Aux funérailles de l'école tchadienne


Alwihda Info | Par Steve Djénonkar - 1 Juin 2021


Une salle de classe à N'Djamena. Illustration © B.K./Alwihda Info
Une salle de classe à N'Djamena. Illustration © B.K./Alwihda Info
Ce serait un crime impardonnable si l'on ressasse encore "baisse de niveau". L'école tchadienne, en réalité, s'est éteinte. Nous en célébrons les funérailles.

"J'ai maison après les cours est de pour vous chaileur ses que en trons nous et un te mers comtion fera pourquoi cour tu est ces papa comme du vontion serveur". Extrait d'une interrogation écrite d'un élève de sixième à qui, il est demandé de rédiger un dialogue. Nommons cet élève X. En effet, X était au cours élémentaire, niveau à partir duquel l'élève apprend véritablement à produire des textes quand les cours ont débuté exceptionnellement en janvier. L'amputation sévère des salaires des fonctionnaires a déclenché d'interminables grèves. La même année, X, fils de paysan, a très vite déserté les classes aux premières gouttes de pluie, à peine 120 jours de cours suivis. 
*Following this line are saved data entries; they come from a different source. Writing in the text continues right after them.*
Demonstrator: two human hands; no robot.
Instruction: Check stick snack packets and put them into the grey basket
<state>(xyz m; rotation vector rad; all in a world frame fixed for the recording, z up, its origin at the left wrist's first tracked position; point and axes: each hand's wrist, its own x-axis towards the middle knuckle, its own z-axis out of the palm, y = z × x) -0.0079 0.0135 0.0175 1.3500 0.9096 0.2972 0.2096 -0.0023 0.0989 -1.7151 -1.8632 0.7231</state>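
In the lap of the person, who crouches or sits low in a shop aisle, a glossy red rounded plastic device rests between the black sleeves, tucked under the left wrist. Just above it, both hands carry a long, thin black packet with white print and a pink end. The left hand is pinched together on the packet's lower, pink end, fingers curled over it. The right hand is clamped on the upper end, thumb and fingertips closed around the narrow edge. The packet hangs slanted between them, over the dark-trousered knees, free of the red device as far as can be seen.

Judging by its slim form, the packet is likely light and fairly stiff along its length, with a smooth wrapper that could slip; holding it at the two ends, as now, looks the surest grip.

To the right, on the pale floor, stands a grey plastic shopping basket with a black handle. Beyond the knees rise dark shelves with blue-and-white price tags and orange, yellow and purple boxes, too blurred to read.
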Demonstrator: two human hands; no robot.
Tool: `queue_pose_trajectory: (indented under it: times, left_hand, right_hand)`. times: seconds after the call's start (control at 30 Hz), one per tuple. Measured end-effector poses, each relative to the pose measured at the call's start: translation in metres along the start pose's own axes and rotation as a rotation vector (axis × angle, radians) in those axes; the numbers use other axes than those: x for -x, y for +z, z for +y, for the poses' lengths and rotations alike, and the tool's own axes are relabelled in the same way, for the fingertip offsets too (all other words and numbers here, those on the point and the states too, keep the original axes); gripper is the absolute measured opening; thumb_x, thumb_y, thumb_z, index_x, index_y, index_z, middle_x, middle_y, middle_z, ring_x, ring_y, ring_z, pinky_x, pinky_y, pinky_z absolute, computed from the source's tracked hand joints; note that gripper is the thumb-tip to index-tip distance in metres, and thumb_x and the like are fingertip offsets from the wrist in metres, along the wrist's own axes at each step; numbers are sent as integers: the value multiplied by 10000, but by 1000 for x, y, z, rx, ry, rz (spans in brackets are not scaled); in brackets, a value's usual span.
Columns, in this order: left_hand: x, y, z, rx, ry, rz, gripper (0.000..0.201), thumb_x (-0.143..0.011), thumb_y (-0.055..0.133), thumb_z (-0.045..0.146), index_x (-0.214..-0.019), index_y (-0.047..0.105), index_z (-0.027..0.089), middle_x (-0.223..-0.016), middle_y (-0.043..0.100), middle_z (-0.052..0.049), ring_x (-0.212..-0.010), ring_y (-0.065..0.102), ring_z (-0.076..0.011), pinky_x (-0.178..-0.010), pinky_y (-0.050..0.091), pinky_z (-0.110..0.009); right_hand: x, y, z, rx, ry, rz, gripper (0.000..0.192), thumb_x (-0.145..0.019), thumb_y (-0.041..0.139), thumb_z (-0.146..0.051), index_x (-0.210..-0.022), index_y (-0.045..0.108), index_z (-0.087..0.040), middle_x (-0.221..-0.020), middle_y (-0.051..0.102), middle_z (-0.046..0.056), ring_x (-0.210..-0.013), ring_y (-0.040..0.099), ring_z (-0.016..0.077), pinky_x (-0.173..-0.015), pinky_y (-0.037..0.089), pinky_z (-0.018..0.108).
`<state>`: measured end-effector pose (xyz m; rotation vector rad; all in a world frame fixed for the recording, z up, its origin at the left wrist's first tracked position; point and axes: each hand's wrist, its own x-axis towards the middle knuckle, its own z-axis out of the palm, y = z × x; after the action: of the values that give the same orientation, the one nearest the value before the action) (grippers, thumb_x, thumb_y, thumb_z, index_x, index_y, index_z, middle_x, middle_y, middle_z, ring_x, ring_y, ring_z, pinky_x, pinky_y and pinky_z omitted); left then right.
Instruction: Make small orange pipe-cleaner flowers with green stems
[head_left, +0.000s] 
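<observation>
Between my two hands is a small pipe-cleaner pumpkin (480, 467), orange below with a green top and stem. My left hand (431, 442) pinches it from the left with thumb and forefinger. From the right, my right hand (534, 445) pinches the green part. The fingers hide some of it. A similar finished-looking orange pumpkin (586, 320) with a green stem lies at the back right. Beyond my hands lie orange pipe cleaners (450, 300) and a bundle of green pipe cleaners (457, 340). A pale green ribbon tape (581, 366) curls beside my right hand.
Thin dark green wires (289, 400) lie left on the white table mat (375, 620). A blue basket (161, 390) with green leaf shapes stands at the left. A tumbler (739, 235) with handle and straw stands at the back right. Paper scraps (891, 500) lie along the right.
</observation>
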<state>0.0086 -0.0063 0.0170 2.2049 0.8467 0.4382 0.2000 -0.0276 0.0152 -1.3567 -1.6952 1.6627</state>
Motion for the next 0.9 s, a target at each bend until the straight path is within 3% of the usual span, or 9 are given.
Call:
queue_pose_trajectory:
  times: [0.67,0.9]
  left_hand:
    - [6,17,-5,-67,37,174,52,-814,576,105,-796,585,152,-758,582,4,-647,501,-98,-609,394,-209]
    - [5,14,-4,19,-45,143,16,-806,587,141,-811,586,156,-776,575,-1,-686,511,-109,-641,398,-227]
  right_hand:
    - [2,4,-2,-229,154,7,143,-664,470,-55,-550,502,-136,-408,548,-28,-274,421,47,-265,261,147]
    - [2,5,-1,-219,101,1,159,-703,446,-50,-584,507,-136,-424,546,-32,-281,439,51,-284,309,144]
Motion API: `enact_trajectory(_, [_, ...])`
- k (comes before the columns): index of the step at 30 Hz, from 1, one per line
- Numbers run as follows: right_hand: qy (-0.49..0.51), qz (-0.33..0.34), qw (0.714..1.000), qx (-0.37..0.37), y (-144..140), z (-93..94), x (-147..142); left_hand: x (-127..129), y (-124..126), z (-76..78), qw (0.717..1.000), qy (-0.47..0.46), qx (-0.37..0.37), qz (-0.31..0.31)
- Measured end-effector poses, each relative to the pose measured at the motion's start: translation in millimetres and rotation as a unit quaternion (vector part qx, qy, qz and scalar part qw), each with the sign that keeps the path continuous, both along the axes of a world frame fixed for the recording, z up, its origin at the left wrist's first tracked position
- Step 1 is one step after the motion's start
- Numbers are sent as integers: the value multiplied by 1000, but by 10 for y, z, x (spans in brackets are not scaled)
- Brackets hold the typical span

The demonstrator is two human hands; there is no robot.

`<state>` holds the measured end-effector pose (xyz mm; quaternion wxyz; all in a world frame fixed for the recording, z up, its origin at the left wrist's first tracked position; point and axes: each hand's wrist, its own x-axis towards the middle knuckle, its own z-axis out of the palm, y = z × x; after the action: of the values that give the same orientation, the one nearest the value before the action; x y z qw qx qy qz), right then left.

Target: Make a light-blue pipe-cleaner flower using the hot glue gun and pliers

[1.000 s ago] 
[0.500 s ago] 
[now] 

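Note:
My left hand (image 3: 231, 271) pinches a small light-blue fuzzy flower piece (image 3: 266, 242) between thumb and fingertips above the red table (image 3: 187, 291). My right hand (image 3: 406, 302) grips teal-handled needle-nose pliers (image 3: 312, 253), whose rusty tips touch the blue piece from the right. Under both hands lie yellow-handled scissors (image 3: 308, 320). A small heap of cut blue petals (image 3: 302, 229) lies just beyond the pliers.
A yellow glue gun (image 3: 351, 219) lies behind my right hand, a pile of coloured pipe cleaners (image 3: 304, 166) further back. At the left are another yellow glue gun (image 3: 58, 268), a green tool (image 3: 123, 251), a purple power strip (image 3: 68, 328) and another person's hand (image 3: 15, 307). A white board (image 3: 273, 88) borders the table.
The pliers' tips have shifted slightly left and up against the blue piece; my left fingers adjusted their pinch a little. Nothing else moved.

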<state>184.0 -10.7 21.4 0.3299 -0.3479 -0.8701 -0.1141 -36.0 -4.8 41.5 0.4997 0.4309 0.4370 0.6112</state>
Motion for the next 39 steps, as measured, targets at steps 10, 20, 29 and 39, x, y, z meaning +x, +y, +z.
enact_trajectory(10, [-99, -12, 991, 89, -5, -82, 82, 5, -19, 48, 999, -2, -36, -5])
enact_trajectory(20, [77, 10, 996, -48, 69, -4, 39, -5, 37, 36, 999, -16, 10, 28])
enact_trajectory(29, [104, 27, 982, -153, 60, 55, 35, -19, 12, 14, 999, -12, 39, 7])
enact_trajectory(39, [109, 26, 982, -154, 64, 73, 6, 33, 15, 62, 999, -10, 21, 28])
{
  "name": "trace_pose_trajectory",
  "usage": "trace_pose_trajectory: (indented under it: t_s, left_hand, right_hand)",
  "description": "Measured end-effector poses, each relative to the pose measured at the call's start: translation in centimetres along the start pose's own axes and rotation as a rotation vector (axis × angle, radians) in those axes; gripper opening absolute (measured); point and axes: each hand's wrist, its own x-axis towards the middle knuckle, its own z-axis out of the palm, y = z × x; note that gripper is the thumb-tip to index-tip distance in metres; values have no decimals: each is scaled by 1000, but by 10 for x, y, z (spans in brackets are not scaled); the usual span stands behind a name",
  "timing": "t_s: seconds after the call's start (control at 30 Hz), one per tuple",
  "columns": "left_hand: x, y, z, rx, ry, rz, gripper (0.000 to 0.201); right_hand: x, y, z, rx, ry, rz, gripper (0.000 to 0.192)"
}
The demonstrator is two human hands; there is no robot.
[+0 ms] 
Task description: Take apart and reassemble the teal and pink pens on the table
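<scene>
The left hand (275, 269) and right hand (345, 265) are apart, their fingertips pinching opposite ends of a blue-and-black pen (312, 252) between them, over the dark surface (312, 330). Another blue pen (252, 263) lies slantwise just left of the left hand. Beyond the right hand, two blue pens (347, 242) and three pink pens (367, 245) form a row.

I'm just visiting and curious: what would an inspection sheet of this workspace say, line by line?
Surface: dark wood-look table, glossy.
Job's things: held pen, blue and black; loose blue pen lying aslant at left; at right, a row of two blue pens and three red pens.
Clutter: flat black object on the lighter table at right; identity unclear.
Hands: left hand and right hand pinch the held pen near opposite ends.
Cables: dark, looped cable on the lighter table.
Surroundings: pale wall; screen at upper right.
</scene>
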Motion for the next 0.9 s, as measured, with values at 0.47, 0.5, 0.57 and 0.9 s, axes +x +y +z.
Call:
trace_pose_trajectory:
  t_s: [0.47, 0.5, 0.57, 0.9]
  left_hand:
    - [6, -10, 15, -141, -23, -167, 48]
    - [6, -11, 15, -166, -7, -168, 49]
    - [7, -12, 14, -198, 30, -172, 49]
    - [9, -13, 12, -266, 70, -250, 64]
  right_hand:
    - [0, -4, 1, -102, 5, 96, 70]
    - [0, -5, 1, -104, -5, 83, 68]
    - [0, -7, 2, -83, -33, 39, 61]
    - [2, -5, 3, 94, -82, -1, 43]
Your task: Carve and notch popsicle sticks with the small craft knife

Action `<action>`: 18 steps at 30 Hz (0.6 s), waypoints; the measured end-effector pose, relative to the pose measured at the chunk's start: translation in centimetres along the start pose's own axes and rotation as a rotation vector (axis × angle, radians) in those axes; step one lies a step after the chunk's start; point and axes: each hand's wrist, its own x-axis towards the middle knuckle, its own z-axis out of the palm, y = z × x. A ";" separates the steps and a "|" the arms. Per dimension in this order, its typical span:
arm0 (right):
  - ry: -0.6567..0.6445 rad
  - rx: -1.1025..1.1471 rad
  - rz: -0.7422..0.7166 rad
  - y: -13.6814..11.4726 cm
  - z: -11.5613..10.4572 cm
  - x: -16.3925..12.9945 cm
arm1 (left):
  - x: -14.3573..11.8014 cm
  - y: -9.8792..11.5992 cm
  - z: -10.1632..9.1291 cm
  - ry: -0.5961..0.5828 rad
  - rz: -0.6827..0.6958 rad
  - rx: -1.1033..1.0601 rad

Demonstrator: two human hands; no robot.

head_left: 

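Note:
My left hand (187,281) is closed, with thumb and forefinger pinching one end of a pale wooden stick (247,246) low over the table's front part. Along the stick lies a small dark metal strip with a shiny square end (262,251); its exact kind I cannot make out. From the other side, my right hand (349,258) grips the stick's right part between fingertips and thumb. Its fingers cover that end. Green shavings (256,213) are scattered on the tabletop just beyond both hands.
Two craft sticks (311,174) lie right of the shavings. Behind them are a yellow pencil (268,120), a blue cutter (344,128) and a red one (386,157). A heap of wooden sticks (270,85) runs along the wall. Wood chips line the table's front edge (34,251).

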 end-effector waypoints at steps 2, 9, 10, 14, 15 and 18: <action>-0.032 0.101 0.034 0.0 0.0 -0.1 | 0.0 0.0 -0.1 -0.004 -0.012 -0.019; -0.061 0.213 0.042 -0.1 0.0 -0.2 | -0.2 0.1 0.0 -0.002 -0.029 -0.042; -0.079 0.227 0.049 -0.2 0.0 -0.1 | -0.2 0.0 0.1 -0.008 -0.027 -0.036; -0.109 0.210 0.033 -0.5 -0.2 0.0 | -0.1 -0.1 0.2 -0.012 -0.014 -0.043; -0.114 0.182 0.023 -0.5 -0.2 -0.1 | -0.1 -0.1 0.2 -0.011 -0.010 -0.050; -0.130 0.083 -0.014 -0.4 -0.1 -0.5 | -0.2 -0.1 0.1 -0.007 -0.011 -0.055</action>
Comble de malheur, le programme d'enseignement de cette exceptionnelle année scolaire a été exagérément condensé. Il fallait alphabétiser en quelque sorte les élèves. L'année suivante encore, les grèves sont "perlées", ou "sèches et illimitées", perpétuant le malheur X. Lassitude, démotivation, les enseignements sont à peine assimilés par l'élève. Parvenu clopin clopant au CM2, X a interrompu les cours dès le 19 mars, jour de la découverte du premier cas de Coronavirus. Le malheureux X a une fois de plus, perdu un trimestre de cours. Le ministère de l'Éducation, ayant miraculeusement rendu tous les élèves intelligents, les a promus en classe supérieure. L'année en cours, son père dont les ressources sont maigres décide de l'inscrire à un établissement privé. Le malheur poursuivant encore, la position du nouvel établissement ne favorise pas un bon apprentissage. Au moindre débrayage, les élèves d'un établissement public d'à proximité le chassent à coups de pierre. À un mois de la fin d'année scolaire, X a perdu 276 heures d'apprentissage. Cinq mois de cours perdus en 2016-2017, environ deux l'année suivante, trois mois l'année passée suite au "Corona business", plus de deux cette année, X sera inévitablement admis en classe supérieure.

État insoucieux, enseignants paresseux

État, enseignants, chacun a administré le coup fatal à l'école. En 2016, l'État a fallacieusement coupé les salaires des enseignants déclenchant les grèves. L'éducation des enfants des pauvres majoritaires (les enfants des cadres fréquentent les meilleures école privées) ne l'émeut aucunement. Cette année encore, il refuse de payer le fameux 13ème mois, cause de multiples autres débrayages. D'ailleurs il faut abrutir les jeunes pour mieux les gouverner. Pire, l'école devient une récompense politique. Les beaux-frères nationaux devenus ministres de l'Éducation nationale suppriment le redoublement ; les conseillers provinciaux, départementaux du MPS ou du RNDT-Le Réveil mués en délégués ou inspecteurs de l'éducation ignorent tout de l'enseignement. Des conseillers communaux devenus, sans la moindre expérience, censeurs ne résolvent pas une équation alors qu'ils sont titulaires d'un master. Curieusement, ces enseignants sont prêts à lâcher la craie pour des motifs, quelquefois fallacieux au point où la grève est devenue un réflexe, démotivant les apprenants. L'on ignore si la plateforme revendicative observera une énième grève ce mois pour réclamer le fameux 13ème mois.